▶ WHAT YOU SHOULD DO
The required output is every record, written out exactly.

[DATA FOR PROCESSING Boundary: Start]

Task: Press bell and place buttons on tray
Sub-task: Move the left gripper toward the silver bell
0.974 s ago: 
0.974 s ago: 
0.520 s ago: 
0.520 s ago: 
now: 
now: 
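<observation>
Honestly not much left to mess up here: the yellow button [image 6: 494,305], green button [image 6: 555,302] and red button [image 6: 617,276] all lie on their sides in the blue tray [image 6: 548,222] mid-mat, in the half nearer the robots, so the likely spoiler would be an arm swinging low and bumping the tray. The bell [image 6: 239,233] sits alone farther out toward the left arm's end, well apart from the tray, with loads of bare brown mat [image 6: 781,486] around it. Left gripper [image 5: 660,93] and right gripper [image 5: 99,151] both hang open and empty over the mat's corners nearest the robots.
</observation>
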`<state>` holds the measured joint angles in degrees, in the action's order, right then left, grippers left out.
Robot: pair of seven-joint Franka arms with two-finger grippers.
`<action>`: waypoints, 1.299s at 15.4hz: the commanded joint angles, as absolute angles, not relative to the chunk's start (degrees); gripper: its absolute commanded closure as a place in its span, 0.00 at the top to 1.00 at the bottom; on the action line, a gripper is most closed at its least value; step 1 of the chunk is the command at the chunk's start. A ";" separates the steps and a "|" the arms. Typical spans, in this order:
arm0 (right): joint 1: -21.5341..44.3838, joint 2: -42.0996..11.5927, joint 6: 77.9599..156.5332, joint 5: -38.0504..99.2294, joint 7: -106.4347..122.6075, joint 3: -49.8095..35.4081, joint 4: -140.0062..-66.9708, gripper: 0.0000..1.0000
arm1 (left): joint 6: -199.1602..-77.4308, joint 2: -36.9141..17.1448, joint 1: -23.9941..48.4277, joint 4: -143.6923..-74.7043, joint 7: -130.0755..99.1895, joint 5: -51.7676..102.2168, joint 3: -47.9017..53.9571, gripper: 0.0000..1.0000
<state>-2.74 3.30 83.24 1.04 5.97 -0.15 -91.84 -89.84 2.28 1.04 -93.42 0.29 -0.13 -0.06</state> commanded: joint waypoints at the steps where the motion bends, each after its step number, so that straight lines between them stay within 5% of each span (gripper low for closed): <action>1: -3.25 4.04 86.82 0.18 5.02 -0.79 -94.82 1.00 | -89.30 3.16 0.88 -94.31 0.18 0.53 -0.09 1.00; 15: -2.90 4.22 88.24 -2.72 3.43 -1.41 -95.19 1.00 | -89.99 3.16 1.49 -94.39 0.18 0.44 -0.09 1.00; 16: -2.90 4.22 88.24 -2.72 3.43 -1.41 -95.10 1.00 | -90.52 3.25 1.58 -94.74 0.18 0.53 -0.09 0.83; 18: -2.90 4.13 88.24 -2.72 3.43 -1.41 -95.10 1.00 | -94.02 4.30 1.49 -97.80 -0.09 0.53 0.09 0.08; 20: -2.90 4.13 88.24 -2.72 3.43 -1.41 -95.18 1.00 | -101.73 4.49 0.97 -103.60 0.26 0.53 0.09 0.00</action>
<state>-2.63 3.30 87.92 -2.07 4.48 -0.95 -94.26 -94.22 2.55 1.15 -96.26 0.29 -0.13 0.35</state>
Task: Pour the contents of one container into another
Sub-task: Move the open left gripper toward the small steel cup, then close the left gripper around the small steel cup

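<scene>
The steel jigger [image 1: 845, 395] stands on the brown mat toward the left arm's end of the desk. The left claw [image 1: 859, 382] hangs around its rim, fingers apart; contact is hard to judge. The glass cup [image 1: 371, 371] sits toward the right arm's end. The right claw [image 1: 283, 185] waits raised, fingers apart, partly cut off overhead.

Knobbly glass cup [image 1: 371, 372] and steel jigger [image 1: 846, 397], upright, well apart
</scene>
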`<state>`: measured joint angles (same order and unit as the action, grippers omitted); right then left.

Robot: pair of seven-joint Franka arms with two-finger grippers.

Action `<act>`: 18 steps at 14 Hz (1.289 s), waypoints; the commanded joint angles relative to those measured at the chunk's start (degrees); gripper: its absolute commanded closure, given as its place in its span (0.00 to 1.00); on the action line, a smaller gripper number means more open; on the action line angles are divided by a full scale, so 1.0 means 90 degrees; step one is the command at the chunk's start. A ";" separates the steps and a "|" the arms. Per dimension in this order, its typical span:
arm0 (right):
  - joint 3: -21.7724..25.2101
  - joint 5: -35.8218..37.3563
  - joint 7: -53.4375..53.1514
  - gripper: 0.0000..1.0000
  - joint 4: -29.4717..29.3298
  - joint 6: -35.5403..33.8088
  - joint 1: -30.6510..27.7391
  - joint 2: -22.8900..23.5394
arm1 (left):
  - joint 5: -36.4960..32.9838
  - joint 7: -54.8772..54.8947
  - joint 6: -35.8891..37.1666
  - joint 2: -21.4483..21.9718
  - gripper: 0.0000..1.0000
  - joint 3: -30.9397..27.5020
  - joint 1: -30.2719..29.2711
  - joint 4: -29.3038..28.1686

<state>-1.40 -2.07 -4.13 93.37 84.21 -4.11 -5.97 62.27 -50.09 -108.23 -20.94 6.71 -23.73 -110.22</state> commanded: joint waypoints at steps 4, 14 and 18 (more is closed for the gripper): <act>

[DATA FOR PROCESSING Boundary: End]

▶ RESPONSE FOR THIS EXERCISE
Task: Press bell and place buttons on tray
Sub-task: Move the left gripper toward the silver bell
0.974 s ago: 
0.974 s ago: 
0.520 s ago: 
0.520 s ago: 
now: 
now: 
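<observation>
Honestly not much left to mess up here: the yellow button [image 6: 494,305], green button [image 6: 555,302] and red button [image 6: 617,276] all lie on their sides in the blue tray [image 6: 548,222] mid-mat, in the half nearer the robots, so the likely spoiler would be an arm swinging low and bumping the tray. The bell [image 6: 239,233] sits alone farther out toward the left arm's end, well apart from the tray, with loads of bare brown mat [image 6: 781,486] around it. Left gripper [image 5: 660,93] and right gripper [image 5: 99,151] both hang open and empty over the mat's corners nearest the robots.
</observation>
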`<state>` holds the measured joint angles in degrees, in the action's order, right then left, grippers left out.
Robot: pair of seven-joint Franka arms with two-finger grippers.
`<action>`: waypoints, 1.299s at 15.4hz: the commanded joint angles, as absolute angles, not relative to the chunk's start (degrees); gripper: its absolute commanded closure as a place in its span, 0.00 at the top to 1.00 at the bottom; on the action line, a gripper is most closed at its least value; step 1 of the chunk is the command at the chunk's start. A ";" separates the steps and a "|" the arms. Typical spans, in this order:
arm0 (right): joint 1: -21.5341..44.3838, joint 2: -42.0996..11.5927, joint 6: 77.9599..156.5332, joint 5: -38.0504..99.2294, joint 7: -106.4347..122.6075, joint 3: -49.8095..35.4081, joint 4: -140.0062..-66.9708, gripper: 0.0000..1.0000
arm1 (left): joint 6: -199.1602..-77.4308, joint 2: -36.9141..17.1448, joint 1: -23.9941..48.4277, joint 4: -143.6923..-74.7043, joint 7: -130.0755..99.1895, joint 5: -51.7676..102.2168, joint 3: -47.9017..53.9571, gripper: 0.0000..1.0000
<state>-2.74 3.30 83.24 1.04 5.97 -0.15 -91.84 -89.84 2.28 1.04 -93.42 0.29 -0.13 -0.06</state> commanded: joint waypoints at the steps where the motion bends, each after its step number, so that straight lines between them stay within 5% of each span (gripper low for closed): <action>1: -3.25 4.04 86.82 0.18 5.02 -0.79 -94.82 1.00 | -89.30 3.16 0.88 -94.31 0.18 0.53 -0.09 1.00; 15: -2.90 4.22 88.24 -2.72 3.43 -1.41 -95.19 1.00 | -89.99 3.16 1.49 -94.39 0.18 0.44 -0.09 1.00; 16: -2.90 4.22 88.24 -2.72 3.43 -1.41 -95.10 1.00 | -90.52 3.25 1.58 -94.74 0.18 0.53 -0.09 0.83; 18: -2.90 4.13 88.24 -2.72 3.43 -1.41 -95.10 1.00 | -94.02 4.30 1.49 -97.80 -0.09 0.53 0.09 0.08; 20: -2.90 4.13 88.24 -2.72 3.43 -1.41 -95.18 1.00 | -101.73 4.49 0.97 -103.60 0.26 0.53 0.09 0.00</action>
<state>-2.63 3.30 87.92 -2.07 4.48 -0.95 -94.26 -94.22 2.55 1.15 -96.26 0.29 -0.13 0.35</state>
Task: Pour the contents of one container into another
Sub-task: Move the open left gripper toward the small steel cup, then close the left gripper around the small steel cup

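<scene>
The steel jigger [image 1: 845, 395] stands on the brown mat toward the left arm's end of the desk. The left claw [image 1: 859, 382] hangs around its rim, fingers apart; contact is hard to judge. The glass cup [image 1: 371, 371] sits toward the right arm's end. The right claw [image 1: 283, 185] waits raised, fingers apart, partly cut off overhead.

Knobbly glass cup [image 1: 371, 372] and steel jigger [image 1: 846, 397], upright, well apart
</scene>
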`<state>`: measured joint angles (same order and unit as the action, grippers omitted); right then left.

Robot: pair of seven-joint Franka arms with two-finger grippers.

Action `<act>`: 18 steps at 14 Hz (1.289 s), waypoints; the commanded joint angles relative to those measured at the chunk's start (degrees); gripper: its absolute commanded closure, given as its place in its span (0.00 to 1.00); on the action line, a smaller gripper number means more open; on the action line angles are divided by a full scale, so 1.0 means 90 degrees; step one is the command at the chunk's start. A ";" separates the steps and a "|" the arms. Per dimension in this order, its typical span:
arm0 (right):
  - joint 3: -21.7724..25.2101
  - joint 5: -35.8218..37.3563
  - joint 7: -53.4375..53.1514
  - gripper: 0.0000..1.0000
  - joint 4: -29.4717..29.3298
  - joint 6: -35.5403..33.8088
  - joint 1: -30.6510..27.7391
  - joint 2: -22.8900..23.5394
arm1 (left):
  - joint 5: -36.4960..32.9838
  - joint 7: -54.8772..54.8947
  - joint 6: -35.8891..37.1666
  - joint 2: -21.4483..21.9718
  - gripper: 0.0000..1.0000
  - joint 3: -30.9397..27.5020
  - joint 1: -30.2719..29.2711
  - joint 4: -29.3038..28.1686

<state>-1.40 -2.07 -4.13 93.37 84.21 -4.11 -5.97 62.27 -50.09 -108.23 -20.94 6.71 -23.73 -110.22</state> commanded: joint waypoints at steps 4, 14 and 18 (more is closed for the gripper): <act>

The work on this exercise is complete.